Although only six to eight new players possibly will make this team, the squad is far from set. Pardee has to decide his down-and-distance substitution patterns, has to pick his key back-up personnel and, in some cases, has to decide who of a number of good players will be kept at certain positions.

Among those positions that should warrant a lot of attention the next few weeks are:

WIDE RECEIVER -- The Redskins could find only three receivers good enough to carry last year, but there are so many talented ones in camp this season that cutting to four will be a problem.

Rookie Art Monk so far has lived up to his early billing. John McDaniel and Ricky Thompson, holdovers from 1979, have a head start on the rest of their rivals and could be hard to beat. Morris Owens, obtained in a trade from Tampa Bay, has performed well in camp and has the experience offensive coordinator Joe Walton likes.

Still, free agent Zion McKinney has blossomed from longshot to legitimate candidate. Another rookie, draft choice Lawrence McCullough, is talented but trying to make the change from quarterback and may run out of time. Although McKinney doesn't have blinding speed, his consistency has made an impression on both Pardee and Walton.

OFFENSIVE LINE -- The expected battle betweeen Ron Saul and Dan Nugent for one guard spot has developed, as well as several others.

Gary Anderson, a guard on injured reserve last season, is trying to learn to play center, which would give him more versatility. But former Bear Dan Pfifer already is pushing veteran Ted Fritsch for the job as backup center, although Fritsch has the edge because of his kick-snapping chores. And holdover Fred Dean in showing no signs of wanting to give up his job as reserve guard. Draft choice Melvin Jones can't seem to master pass protection at guard (he was a college tackle) but has so much raw ability the coaches hate to give up on him.

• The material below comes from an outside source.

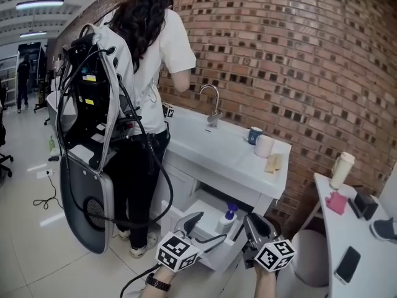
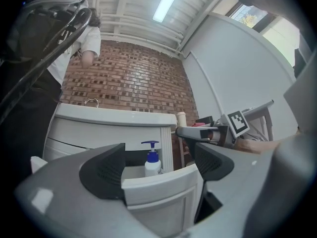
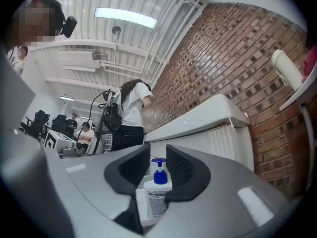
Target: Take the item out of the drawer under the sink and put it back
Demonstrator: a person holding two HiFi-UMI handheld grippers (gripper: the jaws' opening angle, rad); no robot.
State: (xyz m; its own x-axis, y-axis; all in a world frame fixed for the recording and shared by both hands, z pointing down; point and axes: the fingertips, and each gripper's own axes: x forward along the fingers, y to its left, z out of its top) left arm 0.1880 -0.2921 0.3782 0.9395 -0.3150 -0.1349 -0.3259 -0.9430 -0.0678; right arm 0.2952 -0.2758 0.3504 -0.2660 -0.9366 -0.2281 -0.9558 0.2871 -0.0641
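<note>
The bottle (image 1: 228,220), white plastic with a blue pump top, stands upright in the open drawer (image 2: 159,195) under the sink, low in the centre of the head view. The drawer is smooth white with a panelled front.

Your left hand-held gripper (image 2: 158,166) is released. Its dark ribbed pads (image 2: 105,171) are wide apart with the drawer's front edge between them. I cannot tell whether either pad touches it.

Your right hand-held gripper (image 3: 157,168) is also released, with its jaws only narrowly apart. The bottle shows in the gap, with space on both sides of the pump. In the head view both grippers sit at the bottom edge, pointing up toward the drawer.

Above the drawer runs the glossy white worktop (image 1: 248,165). It carries a curved metal tap (image 1: 213,106) and, toward the right end, a blue cup (image 1: 255,135) with a white roll (image 1: 265,146) just beside it. A rough red brick wall (image 1: 298,54) fills the upper right.

At the upper left, a person (image 1: 158,48) in a white shirt stands against the worktop, left of the drawer. On their back is a black frame (image 1: 87,104) hung with looping cables. The floor (image 1: 31,247) is pale, shiny tile.
</note>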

Tackle Mike Gibbons, also on injured reserve last year, is being given ample opportunity to beat out holdover Greg Dubinetz as the No. 1 backup to Terry Hermeling and George Starke. With Hermeling possibly slowed by a sore back, Anderson may be tired at his spot also.

This will become a numbers problem. Last year, the Redskins kept only one reserve at each of the three interior line positions. If the same is done this season, some good players will have to be cut, especially at guard and center.

RUNNING BACK. Not knowing what Riggins will do complicates matters. A free agent rookie like Ricky Claitt, who can plow ahead for short gains, suddenly becomes more important.It is this big-back power that the club will miss most if Riggins does not play.

Should the Redskins keep only five backs, Claitt will face an uphill fight to make the team. Bobby Hammond has had a good camp to work his way into a challenging spot behind Buddy Hardeman at halfback, where Ike Forte and Beny Malone could start again in certain situations to free Hardeman for more rest. If Don Testerman were to stand out this weekend against the Colts, he would figure prominently in the fullback race.

Of course, many of the other positions are far from settled. For example, defensive and Joe Jones, who began last season as a starter but didn't seem to figure in the Redskins' plans this year, has used his increased strength to attract more attetion from the coaches. Second draft choice Mat Mendenhall needs time but will be kept around at end. Tackle Perry Brooks is beginning to make his move toward winning a starting spot from veteran Diron Talbert. And free agent tackle Chris Godfrey from Michigan keeps drawing praise from Pardee for his improved play.

Figuring Monk, Mendenhall, kick returner Mike Helms and quarterback Mike Kruczek will make the team, the rest of the expected newcomers should come from the likes of Anderson, Gibbons, linebacker Kevin Turner, Claitt, Jones, McKinney, Pfifer, defensive and Mike Matocha, Owens and possibly punter Mike Connell.